Source records:
- - -

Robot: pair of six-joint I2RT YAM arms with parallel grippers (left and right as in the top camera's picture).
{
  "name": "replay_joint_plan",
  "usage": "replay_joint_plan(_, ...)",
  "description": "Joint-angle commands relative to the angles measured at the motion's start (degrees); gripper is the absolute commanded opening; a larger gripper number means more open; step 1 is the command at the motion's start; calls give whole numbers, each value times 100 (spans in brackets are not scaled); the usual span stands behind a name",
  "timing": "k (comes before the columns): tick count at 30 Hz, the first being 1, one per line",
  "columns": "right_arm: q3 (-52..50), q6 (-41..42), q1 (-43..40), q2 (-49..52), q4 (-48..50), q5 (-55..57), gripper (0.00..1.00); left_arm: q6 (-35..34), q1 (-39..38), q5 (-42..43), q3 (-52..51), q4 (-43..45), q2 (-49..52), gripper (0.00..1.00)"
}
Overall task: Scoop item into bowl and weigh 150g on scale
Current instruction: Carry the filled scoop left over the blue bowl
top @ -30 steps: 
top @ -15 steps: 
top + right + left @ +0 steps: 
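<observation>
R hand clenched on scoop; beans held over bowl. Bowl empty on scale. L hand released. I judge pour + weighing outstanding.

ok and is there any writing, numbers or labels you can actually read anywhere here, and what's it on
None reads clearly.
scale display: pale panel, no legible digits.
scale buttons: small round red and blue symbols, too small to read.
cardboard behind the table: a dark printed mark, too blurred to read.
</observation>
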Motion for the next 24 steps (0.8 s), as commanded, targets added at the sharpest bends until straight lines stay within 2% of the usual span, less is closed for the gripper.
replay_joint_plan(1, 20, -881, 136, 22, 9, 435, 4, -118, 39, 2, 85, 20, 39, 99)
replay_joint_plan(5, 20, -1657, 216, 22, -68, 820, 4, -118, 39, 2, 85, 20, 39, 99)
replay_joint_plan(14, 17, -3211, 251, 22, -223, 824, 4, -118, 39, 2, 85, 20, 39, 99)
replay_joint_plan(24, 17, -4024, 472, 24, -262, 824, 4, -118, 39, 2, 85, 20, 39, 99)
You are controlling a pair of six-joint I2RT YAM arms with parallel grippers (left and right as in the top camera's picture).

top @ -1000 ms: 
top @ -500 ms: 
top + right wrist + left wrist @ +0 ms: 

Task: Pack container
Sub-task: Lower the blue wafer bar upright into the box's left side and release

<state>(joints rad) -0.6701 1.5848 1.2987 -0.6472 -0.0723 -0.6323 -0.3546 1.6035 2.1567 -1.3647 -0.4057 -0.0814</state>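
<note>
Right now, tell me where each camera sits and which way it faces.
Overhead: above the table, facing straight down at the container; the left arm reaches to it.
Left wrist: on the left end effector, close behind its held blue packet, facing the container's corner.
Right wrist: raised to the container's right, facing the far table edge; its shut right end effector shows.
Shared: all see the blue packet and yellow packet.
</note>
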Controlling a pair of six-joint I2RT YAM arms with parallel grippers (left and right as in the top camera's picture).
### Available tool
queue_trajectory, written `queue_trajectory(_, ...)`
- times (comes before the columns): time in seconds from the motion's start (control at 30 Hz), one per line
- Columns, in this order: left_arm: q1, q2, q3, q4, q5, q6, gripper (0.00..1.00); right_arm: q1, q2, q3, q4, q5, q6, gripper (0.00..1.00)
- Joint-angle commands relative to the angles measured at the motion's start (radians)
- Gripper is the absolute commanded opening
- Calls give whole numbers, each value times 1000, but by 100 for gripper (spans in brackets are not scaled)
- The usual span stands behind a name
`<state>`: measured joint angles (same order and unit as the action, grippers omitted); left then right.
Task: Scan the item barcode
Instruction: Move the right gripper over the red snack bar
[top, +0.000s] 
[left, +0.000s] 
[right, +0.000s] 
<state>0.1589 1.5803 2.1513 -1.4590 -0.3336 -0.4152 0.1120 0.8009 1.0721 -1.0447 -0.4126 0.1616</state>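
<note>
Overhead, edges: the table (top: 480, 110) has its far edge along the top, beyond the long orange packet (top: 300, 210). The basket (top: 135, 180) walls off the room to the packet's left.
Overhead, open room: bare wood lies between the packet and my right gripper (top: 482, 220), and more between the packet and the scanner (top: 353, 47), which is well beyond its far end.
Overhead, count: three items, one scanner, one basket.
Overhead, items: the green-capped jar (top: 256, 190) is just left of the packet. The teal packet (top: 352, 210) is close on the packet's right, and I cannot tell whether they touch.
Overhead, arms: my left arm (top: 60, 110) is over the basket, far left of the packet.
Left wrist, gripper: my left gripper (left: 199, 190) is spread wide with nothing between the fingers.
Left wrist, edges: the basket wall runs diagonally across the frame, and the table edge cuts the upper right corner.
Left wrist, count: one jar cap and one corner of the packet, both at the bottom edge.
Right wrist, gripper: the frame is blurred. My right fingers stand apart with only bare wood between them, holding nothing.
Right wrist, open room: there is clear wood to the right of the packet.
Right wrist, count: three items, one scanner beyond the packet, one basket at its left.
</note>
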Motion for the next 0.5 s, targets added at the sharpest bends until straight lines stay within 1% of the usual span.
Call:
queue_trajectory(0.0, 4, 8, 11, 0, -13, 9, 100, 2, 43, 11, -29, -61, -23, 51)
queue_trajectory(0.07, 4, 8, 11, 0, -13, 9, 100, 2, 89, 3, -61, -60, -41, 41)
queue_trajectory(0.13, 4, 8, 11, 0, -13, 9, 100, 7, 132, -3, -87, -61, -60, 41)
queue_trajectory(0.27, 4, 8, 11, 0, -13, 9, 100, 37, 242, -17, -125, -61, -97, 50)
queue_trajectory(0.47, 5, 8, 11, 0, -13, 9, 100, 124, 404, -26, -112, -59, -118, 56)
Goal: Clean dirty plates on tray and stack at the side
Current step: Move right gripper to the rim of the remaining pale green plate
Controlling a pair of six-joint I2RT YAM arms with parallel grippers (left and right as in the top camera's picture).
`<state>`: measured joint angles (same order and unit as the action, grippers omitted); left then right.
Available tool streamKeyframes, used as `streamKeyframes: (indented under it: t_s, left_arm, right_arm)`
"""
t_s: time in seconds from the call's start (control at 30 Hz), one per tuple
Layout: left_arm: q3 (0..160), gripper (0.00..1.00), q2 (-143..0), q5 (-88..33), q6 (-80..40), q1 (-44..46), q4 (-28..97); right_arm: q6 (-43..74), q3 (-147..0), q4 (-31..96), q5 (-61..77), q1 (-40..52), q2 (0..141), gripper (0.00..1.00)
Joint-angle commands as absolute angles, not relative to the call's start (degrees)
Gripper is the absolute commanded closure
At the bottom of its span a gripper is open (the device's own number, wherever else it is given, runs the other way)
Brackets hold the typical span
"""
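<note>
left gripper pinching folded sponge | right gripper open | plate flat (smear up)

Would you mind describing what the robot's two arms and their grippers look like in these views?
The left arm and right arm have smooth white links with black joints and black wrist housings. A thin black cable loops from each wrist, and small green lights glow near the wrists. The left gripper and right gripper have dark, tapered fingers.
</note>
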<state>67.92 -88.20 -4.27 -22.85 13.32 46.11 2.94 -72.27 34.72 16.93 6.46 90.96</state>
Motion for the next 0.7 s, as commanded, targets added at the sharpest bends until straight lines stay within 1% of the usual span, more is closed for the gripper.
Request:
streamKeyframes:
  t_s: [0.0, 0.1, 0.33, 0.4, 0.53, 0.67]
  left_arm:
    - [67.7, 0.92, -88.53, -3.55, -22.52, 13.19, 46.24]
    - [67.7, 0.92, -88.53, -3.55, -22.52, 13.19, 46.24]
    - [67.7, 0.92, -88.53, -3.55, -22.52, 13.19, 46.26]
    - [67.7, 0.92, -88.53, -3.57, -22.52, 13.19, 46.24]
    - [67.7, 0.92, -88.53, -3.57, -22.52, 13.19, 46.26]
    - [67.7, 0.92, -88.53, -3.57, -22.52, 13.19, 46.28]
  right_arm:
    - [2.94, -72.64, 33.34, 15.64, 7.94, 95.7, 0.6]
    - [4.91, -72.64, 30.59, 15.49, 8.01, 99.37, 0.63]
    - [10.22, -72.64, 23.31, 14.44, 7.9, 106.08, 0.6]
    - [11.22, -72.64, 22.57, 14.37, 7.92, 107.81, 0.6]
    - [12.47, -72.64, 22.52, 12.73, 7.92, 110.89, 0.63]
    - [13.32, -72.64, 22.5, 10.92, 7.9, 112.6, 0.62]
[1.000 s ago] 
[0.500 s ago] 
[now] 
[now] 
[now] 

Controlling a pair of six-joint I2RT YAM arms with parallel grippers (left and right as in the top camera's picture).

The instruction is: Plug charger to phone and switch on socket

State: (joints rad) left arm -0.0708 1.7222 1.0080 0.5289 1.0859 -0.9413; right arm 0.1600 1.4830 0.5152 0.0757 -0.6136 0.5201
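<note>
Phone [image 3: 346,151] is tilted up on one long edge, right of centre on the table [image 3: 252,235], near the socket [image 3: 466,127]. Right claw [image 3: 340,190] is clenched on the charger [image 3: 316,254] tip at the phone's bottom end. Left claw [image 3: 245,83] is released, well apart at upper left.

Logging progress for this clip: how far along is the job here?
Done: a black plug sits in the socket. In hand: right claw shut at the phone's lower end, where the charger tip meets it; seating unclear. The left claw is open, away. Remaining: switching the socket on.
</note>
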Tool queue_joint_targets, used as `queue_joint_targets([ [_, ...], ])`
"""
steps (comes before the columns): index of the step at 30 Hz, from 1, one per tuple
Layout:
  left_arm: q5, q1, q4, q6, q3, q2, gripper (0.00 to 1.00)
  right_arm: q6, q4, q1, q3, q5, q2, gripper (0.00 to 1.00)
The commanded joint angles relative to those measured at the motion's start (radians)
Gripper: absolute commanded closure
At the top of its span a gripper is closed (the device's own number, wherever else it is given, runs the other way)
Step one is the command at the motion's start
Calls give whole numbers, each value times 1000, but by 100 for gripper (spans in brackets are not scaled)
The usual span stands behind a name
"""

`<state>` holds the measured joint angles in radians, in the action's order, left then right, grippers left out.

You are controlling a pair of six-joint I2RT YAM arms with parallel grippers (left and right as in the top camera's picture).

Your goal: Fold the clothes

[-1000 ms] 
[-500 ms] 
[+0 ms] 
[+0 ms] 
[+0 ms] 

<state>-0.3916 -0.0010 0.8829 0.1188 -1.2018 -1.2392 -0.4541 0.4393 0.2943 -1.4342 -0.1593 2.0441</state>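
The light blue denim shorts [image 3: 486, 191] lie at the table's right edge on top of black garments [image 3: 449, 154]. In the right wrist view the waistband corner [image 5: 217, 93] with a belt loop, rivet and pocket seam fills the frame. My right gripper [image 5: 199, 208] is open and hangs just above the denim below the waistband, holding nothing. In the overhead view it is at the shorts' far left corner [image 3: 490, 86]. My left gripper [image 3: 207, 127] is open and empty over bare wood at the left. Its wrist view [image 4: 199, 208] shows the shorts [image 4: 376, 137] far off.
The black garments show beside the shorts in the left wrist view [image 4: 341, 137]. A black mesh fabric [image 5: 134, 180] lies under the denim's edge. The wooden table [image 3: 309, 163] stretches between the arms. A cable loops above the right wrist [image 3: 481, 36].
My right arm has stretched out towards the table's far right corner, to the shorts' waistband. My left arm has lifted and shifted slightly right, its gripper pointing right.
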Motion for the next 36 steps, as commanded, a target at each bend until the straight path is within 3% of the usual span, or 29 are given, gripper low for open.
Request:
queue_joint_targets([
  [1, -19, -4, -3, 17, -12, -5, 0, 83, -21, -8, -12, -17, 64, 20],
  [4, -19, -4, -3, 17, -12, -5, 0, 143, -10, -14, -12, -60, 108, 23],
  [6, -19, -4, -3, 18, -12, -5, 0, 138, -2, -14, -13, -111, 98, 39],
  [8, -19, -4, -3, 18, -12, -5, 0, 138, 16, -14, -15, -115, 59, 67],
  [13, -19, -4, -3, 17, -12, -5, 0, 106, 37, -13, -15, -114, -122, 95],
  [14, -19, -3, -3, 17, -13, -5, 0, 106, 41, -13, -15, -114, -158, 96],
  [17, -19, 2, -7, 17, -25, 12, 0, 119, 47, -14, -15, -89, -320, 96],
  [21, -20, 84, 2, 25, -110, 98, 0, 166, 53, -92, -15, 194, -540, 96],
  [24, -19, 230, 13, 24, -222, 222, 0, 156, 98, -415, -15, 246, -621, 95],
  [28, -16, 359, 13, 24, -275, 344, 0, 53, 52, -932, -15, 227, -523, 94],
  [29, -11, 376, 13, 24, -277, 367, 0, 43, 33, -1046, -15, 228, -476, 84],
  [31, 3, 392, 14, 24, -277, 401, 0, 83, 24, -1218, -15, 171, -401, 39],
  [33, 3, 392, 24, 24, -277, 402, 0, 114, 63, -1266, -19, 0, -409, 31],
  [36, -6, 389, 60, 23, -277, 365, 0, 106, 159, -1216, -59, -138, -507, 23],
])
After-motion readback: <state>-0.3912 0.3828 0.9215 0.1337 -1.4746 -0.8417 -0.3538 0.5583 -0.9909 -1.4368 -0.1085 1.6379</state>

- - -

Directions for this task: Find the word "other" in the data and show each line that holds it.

Answer for the task:
At the bottom of its span a gripper is open (the device's own number, wherever else it is given, runs the other way)
At the top of its span a gripper is closed (the device's own number, wherever else it is given, runs the other way)

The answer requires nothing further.